Table 5 Statistical differences in Wolbachia relative abundance between control (C) and evolved (E) populations

Discussion

To our knowledge, this is the first systematic examination of the microbiome in E&R experiments in D. melanogaster. Given the many fundamental insights gained from Drosophila in E&R experiments [13], our results here uncover another layer of variation previously unexplored--the microbiome. The microbiome changed under some selective pressures, while it was unaffected by others (Figs. 1 and 3). Pressures closely linked to metabolic processes, like starvation resistance or development time, or immunity affected microbial diversity the most. In Drosophila, bacterial genes that increase glucose assimilation and fat storage are necessary for bacterial establishment in the host gut, suggesting that hosts select for bacteria to enhance metabolism [36,37,38]. Other pressures, like selection for increased lifespan, egg size, or abiotic stressors (e.g temperature and heavy metals), did not substantially impact microbial diversity (Fig. 3).

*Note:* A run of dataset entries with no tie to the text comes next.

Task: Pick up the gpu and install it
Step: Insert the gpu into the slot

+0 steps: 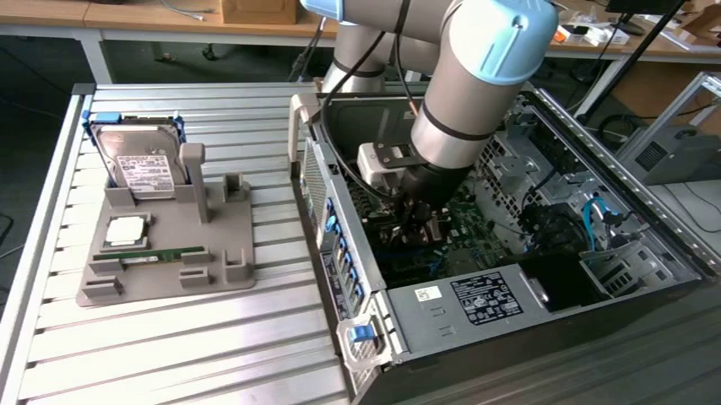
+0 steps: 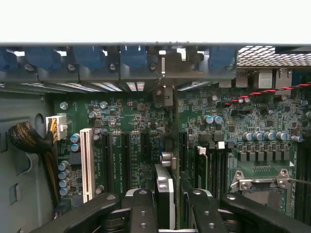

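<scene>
- Between the dark fingers (image 2: 141, 211) of the gripper (image 2: 169, 213), in the wrist view, the gpu (image 2: 164, 194) stands edge-on: a thin card with a silvery metal end. The fingers are clenched on it from both sides.
- Beyond the card lies the green motherboard (image 2: 131, 116). A white slot (image 2: 87, 162) and several dark slots (image 2: 125, 155) run parallel to the card's edge. The card hangs over the slots near the board's middle. I cannot tell whether it touches one.
- Seen from the exterior view, the arm (image 1: 474, 84) reaches down into the open computer case (image 1: 451, 321), with the gripper low inside, close to the motherboard.
- On the exterior view's left, a grey tray (image 1: 225, 270) sits on the slatted table (image 1: 169, 354). It holds a hard drive (image 1: 141, 164) standing upright, a processor chip (image 1: 127, 229) and a memory stick (image 1: 158, 253).
- Risk, as a judgement: if the card's edge sits slightly off its slot, pressing down could jam it or bend the contacts. The metal end could also catch on the case's rear wall and tilt the card in the grip.
- The wrist view gives the card's line against the slots, which the arm hides from the exterior camera. The exterior view gives the tray and how deep the gripper sits in the case.
</scene>
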`<state>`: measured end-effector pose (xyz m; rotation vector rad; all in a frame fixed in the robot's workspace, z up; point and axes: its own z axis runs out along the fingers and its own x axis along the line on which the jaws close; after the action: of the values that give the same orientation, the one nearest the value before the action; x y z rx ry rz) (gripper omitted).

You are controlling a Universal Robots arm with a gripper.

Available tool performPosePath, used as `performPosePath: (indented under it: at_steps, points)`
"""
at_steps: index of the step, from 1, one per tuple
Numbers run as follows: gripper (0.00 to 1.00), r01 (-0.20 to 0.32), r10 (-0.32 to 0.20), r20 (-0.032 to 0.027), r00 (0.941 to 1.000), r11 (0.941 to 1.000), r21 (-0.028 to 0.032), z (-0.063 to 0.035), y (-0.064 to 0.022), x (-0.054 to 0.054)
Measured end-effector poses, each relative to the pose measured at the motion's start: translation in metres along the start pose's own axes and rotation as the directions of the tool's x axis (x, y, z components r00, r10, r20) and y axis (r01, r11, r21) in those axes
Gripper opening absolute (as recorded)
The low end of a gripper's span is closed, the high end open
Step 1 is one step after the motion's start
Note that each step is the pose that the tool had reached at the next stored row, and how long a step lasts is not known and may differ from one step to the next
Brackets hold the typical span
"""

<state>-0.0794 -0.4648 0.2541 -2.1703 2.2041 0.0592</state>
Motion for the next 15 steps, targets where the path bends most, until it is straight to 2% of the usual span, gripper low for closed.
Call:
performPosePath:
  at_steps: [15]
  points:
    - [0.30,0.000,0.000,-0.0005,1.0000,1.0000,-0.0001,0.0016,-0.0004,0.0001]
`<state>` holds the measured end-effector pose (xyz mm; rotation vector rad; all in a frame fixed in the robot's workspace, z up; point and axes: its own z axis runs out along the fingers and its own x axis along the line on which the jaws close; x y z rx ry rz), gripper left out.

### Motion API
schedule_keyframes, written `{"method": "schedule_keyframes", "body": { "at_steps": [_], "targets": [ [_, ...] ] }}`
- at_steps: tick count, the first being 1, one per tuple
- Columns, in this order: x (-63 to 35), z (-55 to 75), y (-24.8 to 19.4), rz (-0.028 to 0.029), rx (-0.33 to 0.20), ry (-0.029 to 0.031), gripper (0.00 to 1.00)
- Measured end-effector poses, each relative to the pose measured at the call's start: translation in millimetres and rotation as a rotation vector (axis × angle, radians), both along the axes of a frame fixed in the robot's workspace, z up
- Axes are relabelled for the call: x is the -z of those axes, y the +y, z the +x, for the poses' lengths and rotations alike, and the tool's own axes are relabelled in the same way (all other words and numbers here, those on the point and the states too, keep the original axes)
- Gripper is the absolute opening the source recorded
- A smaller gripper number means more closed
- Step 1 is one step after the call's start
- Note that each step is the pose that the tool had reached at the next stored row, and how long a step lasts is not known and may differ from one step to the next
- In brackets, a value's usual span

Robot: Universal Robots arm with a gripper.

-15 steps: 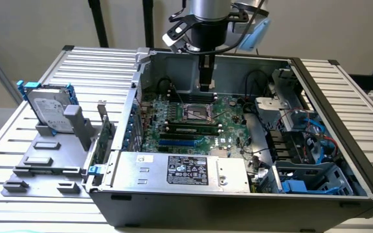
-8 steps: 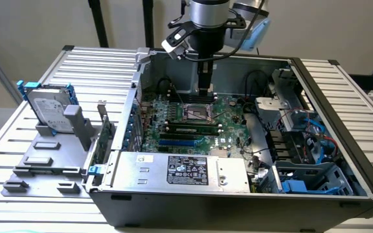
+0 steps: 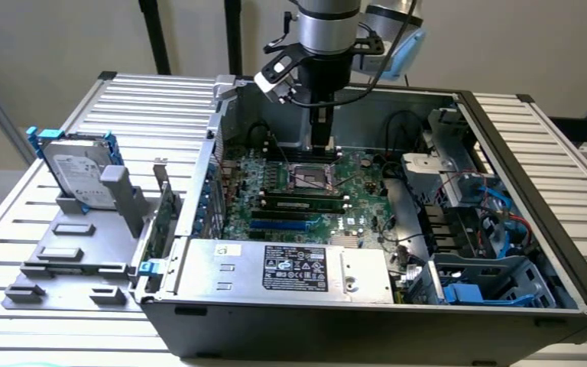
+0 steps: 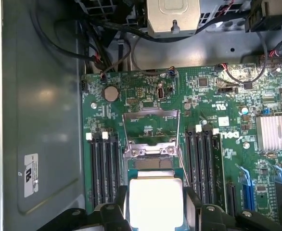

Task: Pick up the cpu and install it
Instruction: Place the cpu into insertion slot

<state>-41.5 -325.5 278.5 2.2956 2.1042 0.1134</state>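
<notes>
Cpu (image 4: 155, 199) is clamped by two opposite edges between my fingers (image 4: 113, 214), over the open socket (image 4: 148, 151) on the motherboard (image 4: 213, 96). I judge it light, stiff, thin and fragile underneath, so I grip the edges only.

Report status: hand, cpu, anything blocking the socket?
Status: hand shut on cpu, above the motherboard. Chip not seated, held over the socket; retention frame flipped open. Nothing lying across the socket.

Open computer case (image 3: 375, 327), green motherboard (image 3: 367, 182), hard drive (image 3: 82, 180)
</notes>
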Motion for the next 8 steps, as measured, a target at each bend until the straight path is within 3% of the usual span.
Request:
{"method": "schedule_keyframes", "body": {
  "at_steps": [4, 8],
  "targets": [
    [6.1, -0.7, -0.1, 0.0118, -0.006, 0.0000, 0.55],
    [12.8, -1.4, -0.5, 0.0198, -0.010, -0.0001, 0.55]
  ]
}}
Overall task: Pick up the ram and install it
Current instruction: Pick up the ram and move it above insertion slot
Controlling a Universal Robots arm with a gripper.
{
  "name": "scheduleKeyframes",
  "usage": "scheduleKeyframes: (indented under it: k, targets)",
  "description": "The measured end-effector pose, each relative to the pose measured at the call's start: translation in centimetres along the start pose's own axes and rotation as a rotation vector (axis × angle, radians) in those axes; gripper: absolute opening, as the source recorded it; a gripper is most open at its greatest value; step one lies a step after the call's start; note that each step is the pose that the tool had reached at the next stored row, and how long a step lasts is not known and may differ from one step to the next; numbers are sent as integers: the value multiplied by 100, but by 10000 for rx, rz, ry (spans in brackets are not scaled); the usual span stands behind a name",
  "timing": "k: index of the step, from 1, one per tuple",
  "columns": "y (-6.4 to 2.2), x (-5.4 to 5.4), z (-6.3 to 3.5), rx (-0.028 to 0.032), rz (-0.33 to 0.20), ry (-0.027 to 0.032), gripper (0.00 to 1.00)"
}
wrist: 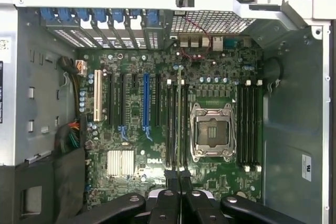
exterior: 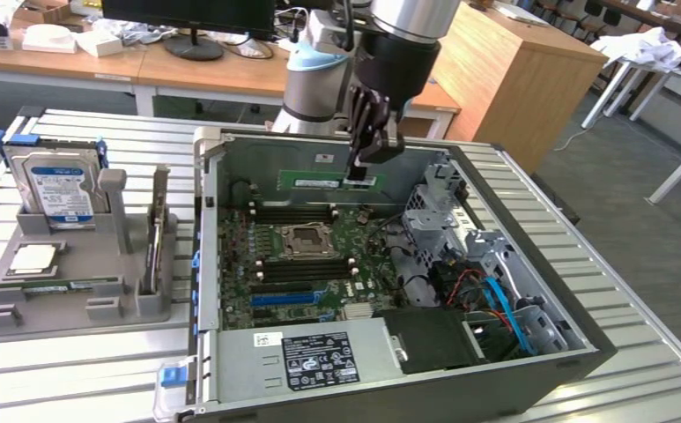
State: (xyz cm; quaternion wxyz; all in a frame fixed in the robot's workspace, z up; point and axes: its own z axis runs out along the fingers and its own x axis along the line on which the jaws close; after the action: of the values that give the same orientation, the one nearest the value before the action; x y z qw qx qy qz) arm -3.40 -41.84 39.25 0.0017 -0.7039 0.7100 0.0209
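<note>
I have the pincer squeezed almost shut, and it is holding the ram near one end. The ram is a thin green stick. In the exterior view it hangs flat in the air. It is up over the motherboard, past the socket and close to the far wall of the computer case. It is not in a slot yet.

In the wrist view I look down along the ram. I see only its thin edge, like a pale line. It comes out from between the two black fingers of the pincer. The line lies over the long dark slots just beside the socket. The socket is a square metal frame. More dark slots sit on the other side of it. A blue slot is farther from the socket, past the first dark slots.

To the exterior view's left of the socket, outside the case, a gray tray sits on the table. A hard drive stands up in the tray, and a square silver chip lies in it.
</note>
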Motion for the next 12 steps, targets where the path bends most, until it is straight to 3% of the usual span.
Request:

It is not surprising that not all selection pressures shape the microbiome; indeed, in Drosophila, traits such as activity level, sleep, and some aspects of nutrition are known to not be influenced by the microbiome [39,40,41,42]. Our results suggest that the microbiome changes along with host evolution in the E&R context – although we emphasize that the data we present are a re-analysis of existing genomic data and not derived from new manipulative experiments. Our results here contribute to a growing body of literature suggesting that when the microbiome contributes to host phenotypic variation, changes in the microbiome have the potential to impact host evolutionary trajectories [6, 43]. The evolutionary interplay between host and their microbiome may play an important role in driving host evolution (beyond the explicit selective pressures exerted in these experiments), and this level of variation should not be ignored in E&R analyses.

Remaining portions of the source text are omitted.